DIRECTIONS => Quote the entries below from the line with "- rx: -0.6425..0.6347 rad" through the line with "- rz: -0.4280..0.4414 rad", both ends included, and only those lines.

RECORDS PROVIDED =>
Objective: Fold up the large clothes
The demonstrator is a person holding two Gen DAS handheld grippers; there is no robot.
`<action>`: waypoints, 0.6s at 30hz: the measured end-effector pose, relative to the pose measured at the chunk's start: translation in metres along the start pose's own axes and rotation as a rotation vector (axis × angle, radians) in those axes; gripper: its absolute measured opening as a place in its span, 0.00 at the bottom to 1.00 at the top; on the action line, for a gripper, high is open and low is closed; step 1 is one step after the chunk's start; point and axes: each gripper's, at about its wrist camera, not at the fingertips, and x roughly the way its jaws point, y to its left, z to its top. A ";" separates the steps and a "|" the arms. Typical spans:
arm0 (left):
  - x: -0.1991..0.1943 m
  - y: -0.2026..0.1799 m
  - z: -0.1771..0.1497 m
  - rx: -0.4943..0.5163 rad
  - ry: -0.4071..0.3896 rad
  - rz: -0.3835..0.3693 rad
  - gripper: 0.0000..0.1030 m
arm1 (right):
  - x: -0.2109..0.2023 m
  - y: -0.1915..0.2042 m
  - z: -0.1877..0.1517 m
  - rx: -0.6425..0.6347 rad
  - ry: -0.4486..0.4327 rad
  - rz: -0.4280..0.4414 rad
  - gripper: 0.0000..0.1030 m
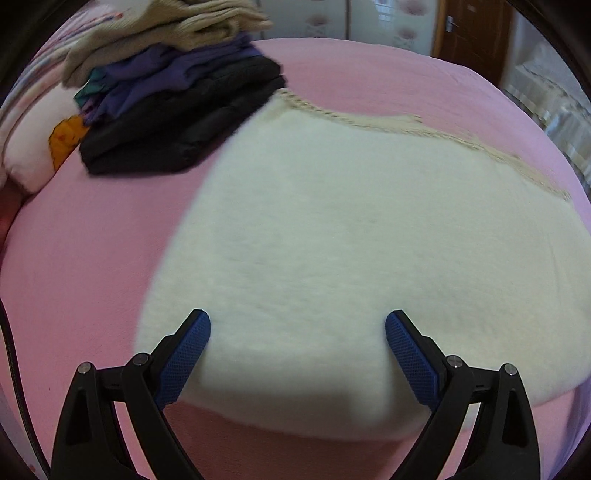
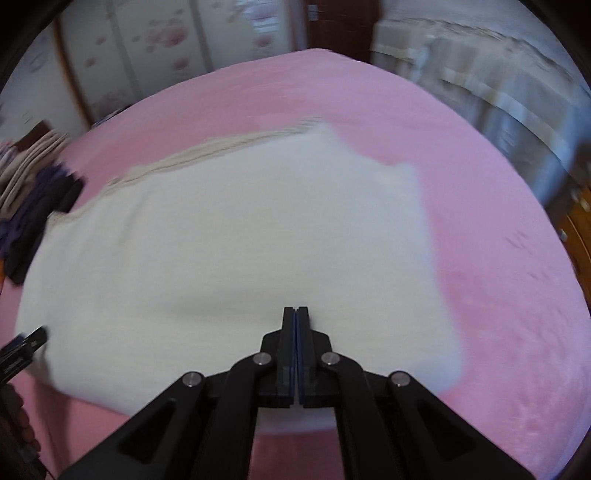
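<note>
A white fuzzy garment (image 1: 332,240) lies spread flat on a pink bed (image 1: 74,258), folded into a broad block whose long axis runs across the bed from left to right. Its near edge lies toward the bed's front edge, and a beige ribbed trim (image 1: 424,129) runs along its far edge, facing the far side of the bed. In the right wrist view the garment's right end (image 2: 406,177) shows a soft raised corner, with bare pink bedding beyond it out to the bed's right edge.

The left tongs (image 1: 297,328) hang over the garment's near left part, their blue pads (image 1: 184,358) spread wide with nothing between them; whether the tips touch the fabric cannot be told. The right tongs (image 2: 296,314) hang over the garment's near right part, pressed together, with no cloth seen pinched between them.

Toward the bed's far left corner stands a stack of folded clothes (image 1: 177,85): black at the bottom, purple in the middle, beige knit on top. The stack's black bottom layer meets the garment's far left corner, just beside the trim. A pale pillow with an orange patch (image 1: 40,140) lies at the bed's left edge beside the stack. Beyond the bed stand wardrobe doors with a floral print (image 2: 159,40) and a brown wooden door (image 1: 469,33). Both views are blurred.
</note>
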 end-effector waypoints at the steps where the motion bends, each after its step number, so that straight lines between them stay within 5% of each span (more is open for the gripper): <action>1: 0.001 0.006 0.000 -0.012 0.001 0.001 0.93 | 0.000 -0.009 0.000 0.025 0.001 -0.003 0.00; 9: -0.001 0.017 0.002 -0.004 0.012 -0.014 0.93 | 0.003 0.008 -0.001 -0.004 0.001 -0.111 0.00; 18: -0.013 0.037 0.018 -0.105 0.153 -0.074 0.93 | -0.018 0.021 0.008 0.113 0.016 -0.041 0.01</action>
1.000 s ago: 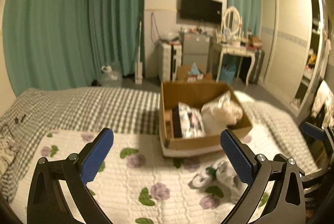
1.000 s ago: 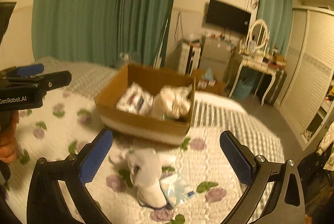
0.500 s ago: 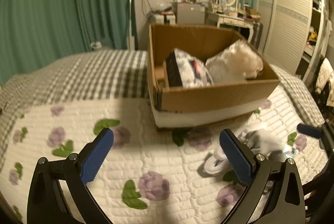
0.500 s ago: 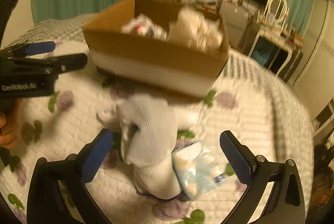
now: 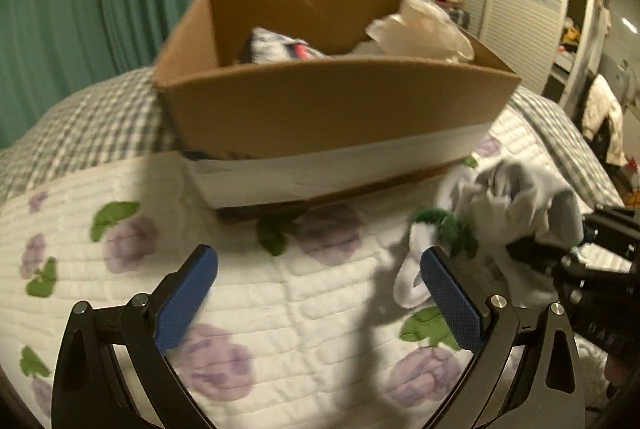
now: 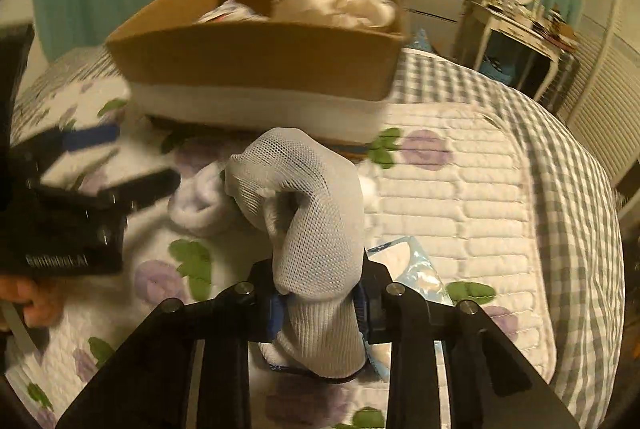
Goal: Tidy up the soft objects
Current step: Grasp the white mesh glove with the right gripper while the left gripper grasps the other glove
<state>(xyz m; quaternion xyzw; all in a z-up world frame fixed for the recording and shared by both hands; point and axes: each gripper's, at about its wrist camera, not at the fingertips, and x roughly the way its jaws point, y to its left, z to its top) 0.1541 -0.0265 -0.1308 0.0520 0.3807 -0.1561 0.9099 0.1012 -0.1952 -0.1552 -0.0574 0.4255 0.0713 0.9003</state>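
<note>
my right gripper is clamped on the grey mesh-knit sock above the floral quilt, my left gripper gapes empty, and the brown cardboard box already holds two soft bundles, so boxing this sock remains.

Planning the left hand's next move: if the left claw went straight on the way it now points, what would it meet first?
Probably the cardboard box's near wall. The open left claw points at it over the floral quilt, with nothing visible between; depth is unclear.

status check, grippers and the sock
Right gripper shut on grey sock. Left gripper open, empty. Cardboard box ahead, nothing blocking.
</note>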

TASK ANSWER =>
  - rx: -0.6425..0.6347 rad
  - ry: -0.4486..0.4327 rad
  - rz: -0.4280..0.4414 rad

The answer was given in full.